Voici une nouvelle étude intéressante à la lumière de ce qu’a dit le Dr Hulda Clark. Elle affirme qu’un parasite et un solvant (l’alcool isopropylique) posent ensemble les bases du cancer. Même si le tableau complet est bien plus complexe (comme détaillé dans ses livres ultérieurs), ces éléments sont restés les principales pièces du puzzle. Bien que le Dr Clark ait souligné que l’alcool isopropylique peut également provenir de bactéries Clostridium, présentes notamment en cas d’infections dentaires, elle a aussi indiqué que l’alcool isopropylique entre surtout dans nos vies par le biais de produits transformés. Dans ses livres ultérieurs, le Dr Clark continue de dresser la liste de nombreuses autres toxines qui jouent un rôle important dans l’apparition du cancer.
Certains lecteurs ont, au fil des années, fait remarquer que le cancer a toujours existé, bien avant même que la civilisation n’apporte tant de métaux lourds, de solvants et d’autres toxines. Comment se pourrait-il alors que les toxines jouent un rôle aussi important dans le cancer, si c’est surtout notre mode de vie civilisé qui nous entoure de toutes ces toxines à l’état de traces ?

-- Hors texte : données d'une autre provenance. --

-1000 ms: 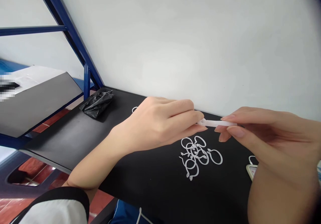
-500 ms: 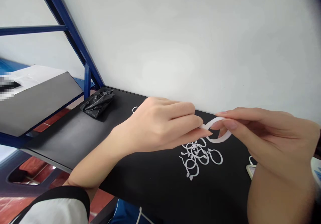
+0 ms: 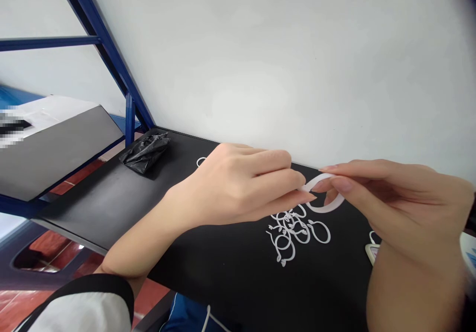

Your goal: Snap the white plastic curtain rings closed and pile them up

Une nouvelle étude portant sur près de 1000 momies a conclu que le cancer n’était absolument pas répandu dans l’Antiquité. Seule une poignée des momies examinées présentait le cancer comme cause du décès, alors qu’aujourd’hui il représente un décès sur trois. Même en tenant compte de l’âge, l’incidence du cancer était bien plus faible que ce à quoi nous sommes habitués aujourd’hui. Cela montre clairement que le cancer est une « maladie de civilisation » — causée par quelque chose que notre civilisation moderne apporte avec elle. Solvants, métaux lourds et autres toxines, dirait le Dr Clark, présents dans les produits corporels, les boissons, les produits d’entretien, l’alimentation, qui migrent depuis les plastiques, sont pulvérisés dans l’air, s’infiltrent depuis le garage, etc. etc.